# What is logic?

The word ‘logic‘ is not easy to define, because it has slightly different meanings in various applications ranging from philosophy, to mathematics to computer science. In philosophy, logic’s main concern is with the validity or cogency of arguments. The essential difference between informal logic and formal logic is that informal logic uses natural language, whereas formal logic (also known as symbolic logic) is more complex and uses mathematical symbols to overcome the frequent ambiguity or imprecision of natural language. Reason is the application of logic to actual premises, with a view to drawing valid or sound conclusions. Logic is the rules to be followed, independently of particular premises, or in other words using abstract premises designated by letters such as P and Q.

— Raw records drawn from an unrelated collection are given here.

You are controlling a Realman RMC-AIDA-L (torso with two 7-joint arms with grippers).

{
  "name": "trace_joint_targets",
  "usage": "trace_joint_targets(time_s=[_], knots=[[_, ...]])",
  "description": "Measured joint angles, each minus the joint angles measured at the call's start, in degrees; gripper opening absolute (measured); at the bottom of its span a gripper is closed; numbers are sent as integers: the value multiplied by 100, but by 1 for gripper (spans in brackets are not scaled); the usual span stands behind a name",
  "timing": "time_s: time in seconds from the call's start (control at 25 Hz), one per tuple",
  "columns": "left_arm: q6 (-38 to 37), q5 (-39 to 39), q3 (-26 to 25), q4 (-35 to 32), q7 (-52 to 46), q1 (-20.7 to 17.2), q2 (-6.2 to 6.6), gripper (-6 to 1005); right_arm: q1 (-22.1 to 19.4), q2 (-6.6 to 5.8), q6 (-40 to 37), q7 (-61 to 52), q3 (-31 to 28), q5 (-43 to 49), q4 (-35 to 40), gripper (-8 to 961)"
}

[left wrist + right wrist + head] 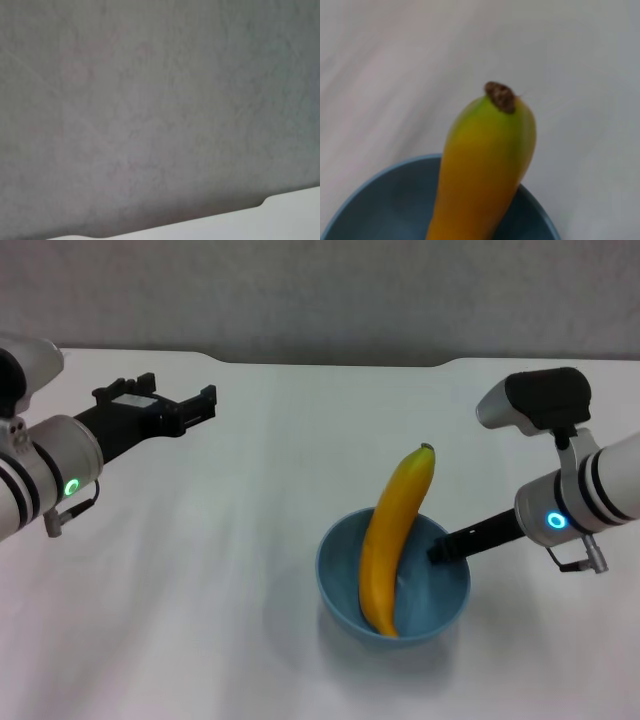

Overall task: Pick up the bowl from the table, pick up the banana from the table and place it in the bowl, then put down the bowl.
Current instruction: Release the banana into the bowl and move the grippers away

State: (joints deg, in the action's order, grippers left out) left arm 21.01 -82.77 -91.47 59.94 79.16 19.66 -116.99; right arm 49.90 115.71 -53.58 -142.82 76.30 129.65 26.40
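Observation:
The light-blue bowl is at the front right of the white table. The yellow banana stands tilted in the bowl, its lower end on the bowl's bottom and its dark stem tip leaning over the far rim. My right gripper is shut on the bowl's right rim. I cannot tell whether the bowl rests on the table. The right wrist view shows the banana rising out of the bowl. My left gripper is open and empty, held up over the table's far left, well apart from the bowl.
The table's far edge has a shallow notch against a grey wall. The left wrist view shows only that wall and a strip of the table's edge.

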Motion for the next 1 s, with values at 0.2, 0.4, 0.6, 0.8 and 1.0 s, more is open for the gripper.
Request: trace_joint_targets(time_s=[0.2, 0.4, 0.6, 0.8, 1.0], knots=[[-5, 7, -3, 4, -19, -27, 4, 895, -63, -11, -5, 0, 21, -130, -4, 66], [-2, 8, -2, -27, -25, -3, 6, 895, -109, -13, 12, 0, 196, -145, -9, 67], [-4, 8, -2, -32, -28, -34, 5, 895, -133, -14, 25, 0, 257, -163, -13, 68], [-3, 65, -2, -35, -15, -43, 6, 895, -137, -27, 40, 1, 268, -152, -12, 69], [-9, 78, -11, -35, 1, -80, 9, 894, -191, -34, 138, 109, 316, -159, 15, 70]])
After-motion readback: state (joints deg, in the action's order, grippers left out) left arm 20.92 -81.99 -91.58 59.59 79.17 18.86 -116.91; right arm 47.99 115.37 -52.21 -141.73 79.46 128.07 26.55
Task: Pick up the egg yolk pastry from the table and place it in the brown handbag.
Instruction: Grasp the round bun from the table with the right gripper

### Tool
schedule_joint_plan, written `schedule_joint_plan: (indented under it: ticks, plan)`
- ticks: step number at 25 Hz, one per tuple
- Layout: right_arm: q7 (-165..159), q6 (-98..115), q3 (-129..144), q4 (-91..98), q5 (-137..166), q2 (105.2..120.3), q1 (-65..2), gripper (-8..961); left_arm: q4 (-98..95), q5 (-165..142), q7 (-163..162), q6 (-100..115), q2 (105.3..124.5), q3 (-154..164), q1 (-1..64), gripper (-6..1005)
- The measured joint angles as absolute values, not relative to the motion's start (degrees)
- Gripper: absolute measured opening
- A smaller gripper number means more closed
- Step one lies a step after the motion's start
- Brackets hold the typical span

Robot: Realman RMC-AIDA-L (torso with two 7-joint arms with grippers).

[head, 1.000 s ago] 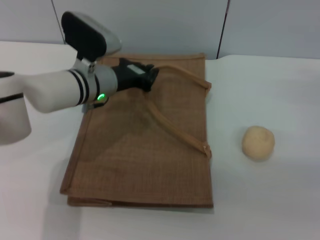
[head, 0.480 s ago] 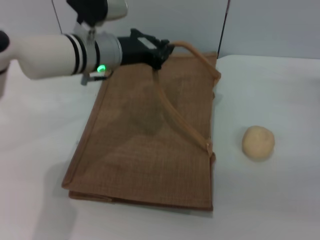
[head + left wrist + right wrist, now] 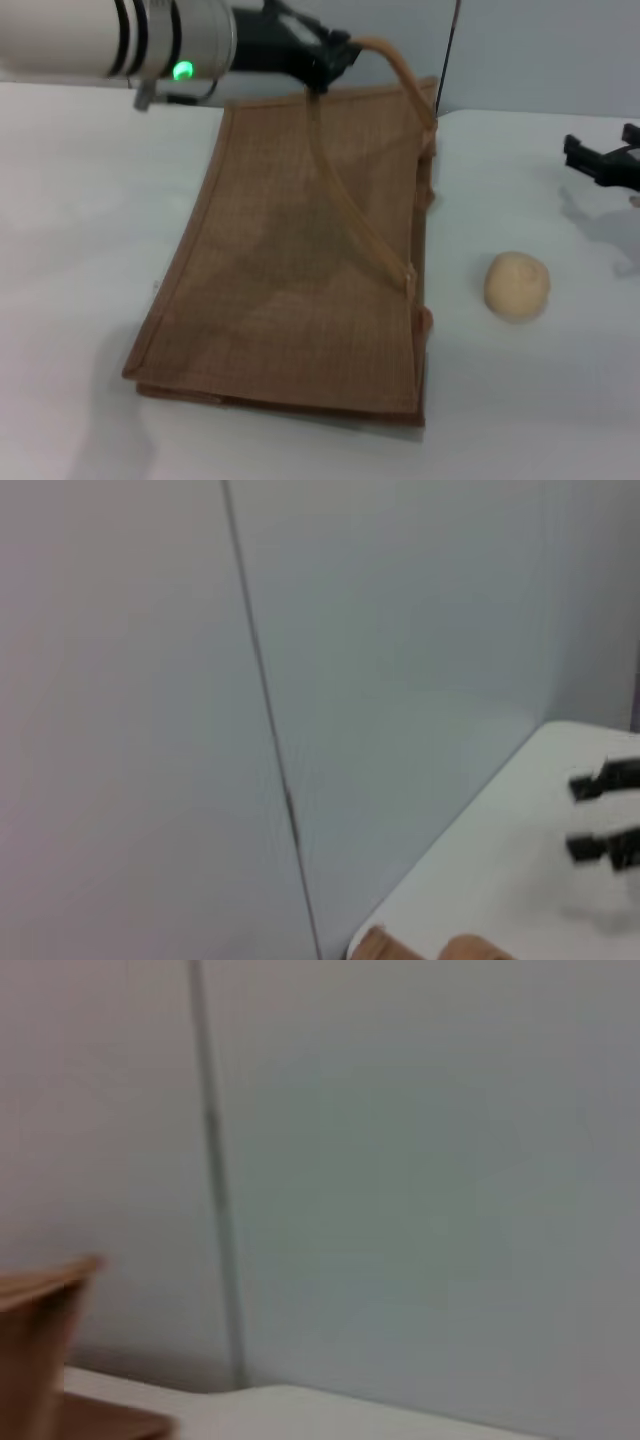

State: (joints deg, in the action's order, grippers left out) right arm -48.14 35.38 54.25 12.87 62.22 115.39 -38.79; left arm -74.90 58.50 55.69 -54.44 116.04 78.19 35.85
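Observation:
The brown handbag (image 3: 290,260) lies on the white table (image 3: 90,200) with its far edge raised. My left gripper (image 3: 326,62) is above that far edge, shut on one arched handle (image 3: 405,75), which is pulled taut. The second handle (image 3: 350,215) lies across the bag's face. The egg yolk pastry (image 3: 517,285) sits on the table to the right of the bag, untouched. My right gripper (image 3: 607,152) is open and empty at the right edge, beyond the pastry and above the table. It also shows in the left wrist view (image 3: 600,812), fingers apart.
A grey wall with a vertical seam (image 3: 448,60) stands behind the table. The right wrist view shows a raised bag corner (image 3: 40,1350) and the wall. Bare table surrounds the pastry.
My left gripper has risen and moved right with the handle, lifting the bag's far edge off the table. My right gripper has come into view at the right edge. The pastry has not moved.

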Motion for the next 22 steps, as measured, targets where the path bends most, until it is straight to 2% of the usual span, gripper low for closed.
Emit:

So what is an argument? In everyday life, we use the word ‘argument’ to mean a verbal dispute or disagreement (which is actually a clash between two or more arguments put forward by different people). This is not the way this word is usually used in philosophical logic, where arguments are those statements a person makes in the attempt to convince someone of something, or present reasons for accepting a given conclusion. In this sense, an argument consist of statements or propositions, called its premises, from which a conclusion is claimed to follow (in the case of a deductive argument) or be inferred (in the case of an inductive argument). Deductive conclusions usually begin with a word like ‘therefore’, ‘thus’, ‘so’ or ‘it follows that’.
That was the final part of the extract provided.